The 1955 Coronet dropped to the lower end of the Dodge vehicle lineup, with the Wayfarer and Meadowbrook names no longer used and the Custom Royal added above the Royal, Lancer, and La Femme. Bodies were restyled with help from newly hired Virgil Exner to be lower, wider, and longer than the lumpy prewar style, which in turn generated a healthy boost in sales over 1954. Power came from either a 230 cuin Chrysler Flathead engine straight-6, now producing 123 hp
Two V8 engines were offered: 270 cuin Polyspheric (poly or semi-hemi) heads producing 175 hp and a 315 cuin (the "Hemi"). Driven almost out of business in 1953 and 1954, the Chrysler Corporation was revived with a $250 million loan from Prudential and new models designed by Virgil Exner. The Dodge lineup was positioned as the mainstream line in Chrysler's hierarchy, between DeSoto and Plymouth.

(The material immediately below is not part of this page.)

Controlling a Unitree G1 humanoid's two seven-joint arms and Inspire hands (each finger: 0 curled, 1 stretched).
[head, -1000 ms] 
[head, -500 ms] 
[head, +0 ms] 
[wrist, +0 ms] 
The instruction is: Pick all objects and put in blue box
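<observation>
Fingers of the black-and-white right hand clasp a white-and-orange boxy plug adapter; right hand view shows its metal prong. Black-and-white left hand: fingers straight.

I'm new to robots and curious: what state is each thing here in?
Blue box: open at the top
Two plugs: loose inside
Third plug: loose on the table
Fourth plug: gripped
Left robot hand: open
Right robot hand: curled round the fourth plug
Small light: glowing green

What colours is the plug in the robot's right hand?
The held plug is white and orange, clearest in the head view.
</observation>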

The Coronet (and Suburban station wagon) was the base model. This was the only line to feature the 230 in^{3} (3.8 L) Getaway I6 as well as the 270 in^{3} (4.4 L) Red Ram V8. Coronets were available in all body styles except the convertible. Sedans feature "Coronet" badges on the fenders, while the station wagons are called "Suburban". Although the hardtop coupe was officially named "Lancer", it wore only "Coronet" badges. Turn signals were standard on the Royal and Custom Royal models but optional on the base Coronet.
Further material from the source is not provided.